**EXERCISE DESCRIPTION:** After the line containing "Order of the", copy nothing more; up to and including it, copy every line of the listing exactly from the first, leaving out the pictures.

**DATA BELOW:**
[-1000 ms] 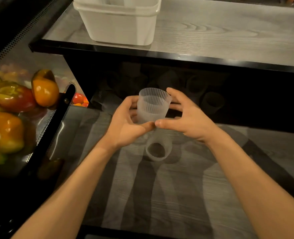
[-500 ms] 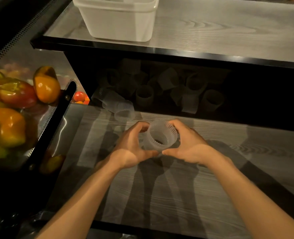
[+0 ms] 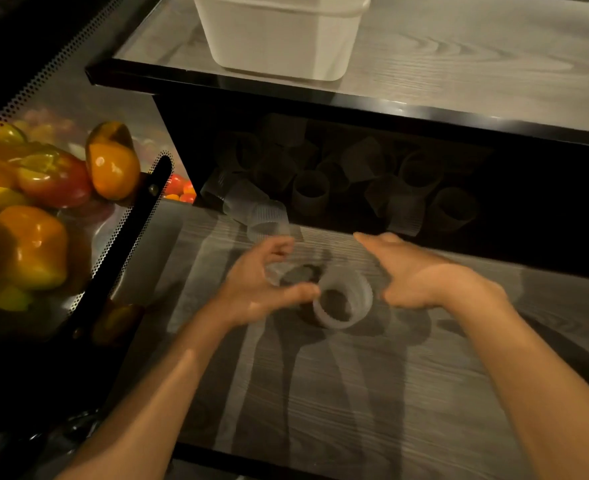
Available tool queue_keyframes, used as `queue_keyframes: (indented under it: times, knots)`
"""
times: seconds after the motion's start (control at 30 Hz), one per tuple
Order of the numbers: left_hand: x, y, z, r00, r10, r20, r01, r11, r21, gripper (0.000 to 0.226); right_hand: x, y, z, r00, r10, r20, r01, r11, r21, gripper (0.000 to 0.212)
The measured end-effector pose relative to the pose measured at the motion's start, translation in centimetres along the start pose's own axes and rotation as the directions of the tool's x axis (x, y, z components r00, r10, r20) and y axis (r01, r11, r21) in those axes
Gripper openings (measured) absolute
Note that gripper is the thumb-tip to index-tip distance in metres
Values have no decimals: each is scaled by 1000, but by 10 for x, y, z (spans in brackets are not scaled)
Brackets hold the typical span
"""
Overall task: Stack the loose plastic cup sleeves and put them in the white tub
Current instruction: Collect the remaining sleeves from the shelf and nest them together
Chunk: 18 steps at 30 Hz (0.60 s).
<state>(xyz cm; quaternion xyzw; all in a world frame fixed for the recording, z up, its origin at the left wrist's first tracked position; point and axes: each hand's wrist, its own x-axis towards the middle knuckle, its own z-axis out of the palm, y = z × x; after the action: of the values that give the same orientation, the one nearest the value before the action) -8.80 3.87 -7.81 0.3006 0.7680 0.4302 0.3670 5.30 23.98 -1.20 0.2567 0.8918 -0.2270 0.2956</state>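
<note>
Sleeve [image 3: 343, 301] lay mid-shelf [image 3: 320, 393]; right hand [image 3: 421, 275] fingers straight, holding nothing; left hand [image 3: 255, 282] fingers curled beside it, grip unclear in blur.

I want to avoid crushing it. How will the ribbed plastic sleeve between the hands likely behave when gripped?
The sleeve looks thin and translucent, so it is probably very light and may flex under a firm squeeze. Its ribbed wall should give some grip. Being round and open-ended, it could roll if knocked onto its side.

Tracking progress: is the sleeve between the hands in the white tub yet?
Out: the sleeve sits on the lower shelf; the white tub sits on the shelf above.
</note>
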Motion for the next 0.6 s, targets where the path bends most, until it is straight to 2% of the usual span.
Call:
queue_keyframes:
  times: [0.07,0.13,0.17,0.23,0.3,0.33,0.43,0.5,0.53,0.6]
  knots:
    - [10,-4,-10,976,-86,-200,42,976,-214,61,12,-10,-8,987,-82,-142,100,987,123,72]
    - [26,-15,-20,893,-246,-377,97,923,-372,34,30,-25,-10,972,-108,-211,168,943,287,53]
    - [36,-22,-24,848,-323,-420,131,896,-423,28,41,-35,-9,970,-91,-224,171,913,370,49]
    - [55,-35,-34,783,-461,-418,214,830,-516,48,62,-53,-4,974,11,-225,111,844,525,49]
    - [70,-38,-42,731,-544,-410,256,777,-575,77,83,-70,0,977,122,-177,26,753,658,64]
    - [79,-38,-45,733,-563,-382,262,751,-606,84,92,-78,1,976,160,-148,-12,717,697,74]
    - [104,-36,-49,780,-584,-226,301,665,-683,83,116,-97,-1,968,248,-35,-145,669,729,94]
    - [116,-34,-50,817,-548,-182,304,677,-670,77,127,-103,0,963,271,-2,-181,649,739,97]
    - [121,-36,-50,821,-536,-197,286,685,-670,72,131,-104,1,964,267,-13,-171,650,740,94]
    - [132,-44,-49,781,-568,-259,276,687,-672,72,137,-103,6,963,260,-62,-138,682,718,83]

**RESPONSE FOR THIS EXERCISE:**
[-1000 ms] 
[-500 ms] 
[+0 ms] 
Available tool queue_keyframes, used as `queue_keyframes: (indented under it: times, knots)`
"""
times: seconds after the motion's start (control at 30 Hz), one per tuple
Order of the numbers: left_hand: x, y, z, r00, r10, r20, r01, r11, r21, gripper (0.000 to 0.226); right_hand: x, y, z, r00, r10, r20, r01, r11, r21, gripper (0.000 to 0.212)

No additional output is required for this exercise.